WHAT YOU ARE ASKED TO DO - Copy out exactly the lines below that run from the one holding "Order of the" to the one holding "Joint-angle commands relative", keeping both of those lines and no others.

AVAILABLE DATA -
┌──
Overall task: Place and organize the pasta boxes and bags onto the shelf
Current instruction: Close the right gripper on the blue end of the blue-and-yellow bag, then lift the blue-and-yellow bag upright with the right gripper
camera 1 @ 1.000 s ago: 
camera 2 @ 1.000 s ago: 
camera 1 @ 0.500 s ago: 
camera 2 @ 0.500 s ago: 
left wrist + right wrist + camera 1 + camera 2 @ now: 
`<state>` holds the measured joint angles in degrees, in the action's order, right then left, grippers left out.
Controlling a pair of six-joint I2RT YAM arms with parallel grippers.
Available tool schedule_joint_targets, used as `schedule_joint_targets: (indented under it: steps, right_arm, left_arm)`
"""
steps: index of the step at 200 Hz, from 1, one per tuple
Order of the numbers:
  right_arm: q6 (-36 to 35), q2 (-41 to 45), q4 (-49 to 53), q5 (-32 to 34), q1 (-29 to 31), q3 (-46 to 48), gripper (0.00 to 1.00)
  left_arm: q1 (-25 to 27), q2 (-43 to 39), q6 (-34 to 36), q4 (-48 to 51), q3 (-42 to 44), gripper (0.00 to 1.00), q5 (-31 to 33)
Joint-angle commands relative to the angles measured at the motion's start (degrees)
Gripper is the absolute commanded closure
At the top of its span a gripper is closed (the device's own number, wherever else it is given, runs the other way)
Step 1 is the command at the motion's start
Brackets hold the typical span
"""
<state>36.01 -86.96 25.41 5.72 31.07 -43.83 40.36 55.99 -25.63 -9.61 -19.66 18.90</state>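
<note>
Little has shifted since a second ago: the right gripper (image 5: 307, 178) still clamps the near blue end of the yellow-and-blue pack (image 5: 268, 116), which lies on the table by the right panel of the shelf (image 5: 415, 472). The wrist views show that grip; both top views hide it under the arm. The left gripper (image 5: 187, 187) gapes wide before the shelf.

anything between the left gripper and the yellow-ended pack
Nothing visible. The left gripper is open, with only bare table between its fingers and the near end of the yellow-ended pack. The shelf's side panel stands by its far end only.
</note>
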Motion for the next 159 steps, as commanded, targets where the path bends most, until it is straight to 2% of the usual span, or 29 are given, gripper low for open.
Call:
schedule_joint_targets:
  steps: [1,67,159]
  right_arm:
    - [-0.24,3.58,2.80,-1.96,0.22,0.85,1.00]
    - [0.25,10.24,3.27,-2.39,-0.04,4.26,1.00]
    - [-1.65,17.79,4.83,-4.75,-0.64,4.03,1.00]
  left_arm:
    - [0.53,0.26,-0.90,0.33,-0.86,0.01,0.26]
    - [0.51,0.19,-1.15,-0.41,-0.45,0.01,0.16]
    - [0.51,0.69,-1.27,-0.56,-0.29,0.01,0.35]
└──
EXERCISE RESULT -
Order of the numbers:
  right_arm: q6 (-36 to 35), q2 (-41 to 45), q4 (-49 to 53), q5 (-32 to 34), q1 (-29 to 31), q3 (-46 to 48), gripper (0.00 to 1.00)
  left_arm: q1 (-25 to 27), q2 (-43 to 39), q6 (-34 to 36), q4 (-48 to 51), q3 (-42 to 44), gripper (0.00 to 1.00), q5 (-31 to 33)
Joint-angle commands relative to the angles measured at the motion's start (degrees)

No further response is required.